** EXERCISE BRIEF **
Among the entries below, how many lines contain the string "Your"? Only the number is wanted.
+++
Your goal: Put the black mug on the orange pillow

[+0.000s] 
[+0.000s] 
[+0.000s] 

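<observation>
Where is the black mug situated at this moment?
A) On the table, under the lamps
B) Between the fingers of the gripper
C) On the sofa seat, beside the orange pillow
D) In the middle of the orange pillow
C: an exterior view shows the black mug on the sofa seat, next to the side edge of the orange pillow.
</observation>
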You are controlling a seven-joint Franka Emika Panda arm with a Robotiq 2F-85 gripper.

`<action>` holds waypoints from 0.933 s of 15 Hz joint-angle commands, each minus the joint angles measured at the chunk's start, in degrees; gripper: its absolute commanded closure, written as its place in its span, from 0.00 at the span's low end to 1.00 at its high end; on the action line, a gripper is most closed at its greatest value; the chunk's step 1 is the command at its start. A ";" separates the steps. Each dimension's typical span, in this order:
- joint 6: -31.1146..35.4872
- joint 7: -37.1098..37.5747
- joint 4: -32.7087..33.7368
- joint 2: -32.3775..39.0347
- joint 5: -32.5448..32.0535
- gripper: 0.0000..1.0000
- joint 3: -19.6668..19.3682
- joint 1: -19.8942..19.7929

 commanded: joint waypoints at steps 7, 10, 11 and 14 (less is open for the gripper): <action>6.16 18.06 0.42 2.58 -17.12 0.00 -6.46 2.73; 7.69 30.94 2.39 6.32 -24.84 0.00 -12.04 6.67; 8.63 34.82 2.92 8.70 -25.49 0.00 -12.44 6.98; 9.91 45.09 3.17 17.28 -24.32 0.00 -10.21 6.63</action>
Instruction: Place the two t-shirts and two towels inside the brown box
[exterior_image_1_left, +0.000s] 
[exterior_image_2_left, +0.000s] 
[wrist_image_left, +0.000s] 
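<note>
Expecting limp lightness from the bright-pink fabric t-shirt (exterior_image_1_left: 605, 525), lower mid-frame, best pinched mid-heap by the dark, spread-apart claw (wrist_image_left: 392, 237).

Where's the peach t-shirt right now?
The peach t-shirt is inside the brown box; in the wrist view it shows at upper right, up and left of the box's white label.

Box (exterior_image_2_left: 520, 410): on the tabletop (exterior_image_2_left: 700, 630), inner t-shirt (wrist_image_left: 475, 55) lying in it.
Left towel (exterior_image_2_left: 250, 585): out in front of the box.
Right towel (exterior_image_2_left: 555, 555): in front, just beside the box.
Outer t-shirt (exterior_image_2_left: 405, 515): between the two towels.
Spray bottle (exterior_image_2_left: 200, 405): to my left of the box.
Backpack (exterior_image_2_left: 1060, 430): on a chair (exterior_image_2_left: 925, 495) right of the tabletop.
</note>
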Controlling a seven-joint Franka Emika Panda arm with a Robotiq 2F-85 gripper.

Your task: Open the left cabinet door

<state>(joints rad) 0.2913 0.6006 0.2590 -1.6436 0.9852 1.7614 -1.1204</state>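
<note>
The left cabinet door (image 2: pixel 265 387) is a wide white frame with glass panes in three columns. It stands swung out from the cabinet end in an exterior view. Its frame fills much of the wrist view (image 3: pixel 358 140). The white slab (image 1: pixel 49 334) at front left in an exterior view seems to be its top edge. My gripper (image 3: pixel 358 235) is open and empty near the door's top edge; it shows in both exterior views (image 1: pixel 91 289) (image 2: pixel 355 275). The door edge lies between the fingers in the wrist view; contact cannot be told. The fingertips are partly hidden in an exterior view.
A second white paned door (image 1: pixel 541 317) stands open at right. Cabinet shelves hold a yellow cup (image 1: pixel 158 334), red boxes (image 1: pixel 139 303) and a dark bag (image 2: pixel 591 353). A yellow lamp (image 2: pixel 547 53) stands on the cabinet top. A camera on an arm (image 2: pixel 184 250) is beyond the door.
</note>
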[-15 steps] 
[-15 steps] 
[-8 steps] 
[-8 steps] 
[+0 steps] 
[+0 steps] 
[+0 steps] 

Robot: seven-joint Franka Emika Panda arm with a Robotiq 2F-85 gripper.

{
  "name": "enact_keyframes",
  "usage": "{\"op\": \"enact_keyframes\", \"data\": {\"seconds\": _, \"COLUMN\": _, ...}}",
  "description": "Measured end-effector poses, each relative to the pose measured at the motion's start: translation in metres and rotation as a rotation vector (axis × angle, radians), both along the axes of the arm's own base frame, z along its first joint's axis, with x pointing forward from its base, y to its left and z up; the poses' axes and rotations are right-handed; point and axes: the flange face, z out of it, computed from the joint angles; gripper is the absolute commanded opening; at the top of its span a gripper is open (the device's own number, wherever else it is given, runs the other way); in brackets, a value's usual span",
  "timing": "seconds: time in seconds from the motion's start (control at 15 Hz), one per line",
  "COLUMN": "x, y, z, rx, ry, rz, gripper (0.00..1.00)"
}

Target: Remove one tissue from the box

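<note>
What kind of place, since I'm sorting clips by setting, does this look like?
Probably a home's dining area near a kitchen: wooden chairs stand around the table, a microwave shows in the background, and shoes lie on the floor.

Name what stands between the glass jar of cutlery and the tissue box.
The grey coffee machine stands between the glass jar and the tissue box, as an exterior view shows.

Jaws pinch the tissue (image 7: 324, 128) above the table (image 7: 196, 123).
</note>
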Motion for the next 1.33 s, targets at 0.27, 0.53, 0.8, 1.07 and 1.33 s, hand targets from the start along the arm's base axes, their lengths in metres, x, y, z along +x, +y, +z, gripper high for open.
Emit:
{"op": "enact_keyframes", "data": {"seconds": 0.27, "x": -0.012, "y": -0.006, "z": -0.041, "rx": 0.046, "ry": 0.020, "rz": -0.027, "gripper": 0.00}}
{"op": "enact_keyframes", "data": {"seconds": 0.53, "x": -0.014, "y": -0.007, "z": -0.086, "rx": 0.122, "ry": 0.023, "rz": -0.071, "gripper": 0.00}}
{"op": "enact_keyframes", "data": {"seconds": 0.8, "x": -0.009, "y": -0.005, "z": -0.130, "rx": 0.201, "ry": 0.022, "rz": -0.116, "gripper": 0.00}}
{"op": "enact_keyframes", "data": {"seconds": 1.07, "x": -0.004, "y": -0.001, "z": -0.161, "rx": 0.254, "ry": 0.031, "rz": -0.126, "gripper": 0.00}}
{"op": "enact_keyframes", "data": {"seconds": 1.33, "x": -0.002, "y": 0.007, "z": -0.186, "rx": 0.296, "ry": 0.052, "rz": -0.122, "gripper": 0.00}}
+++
** ANSWER SPACE **
2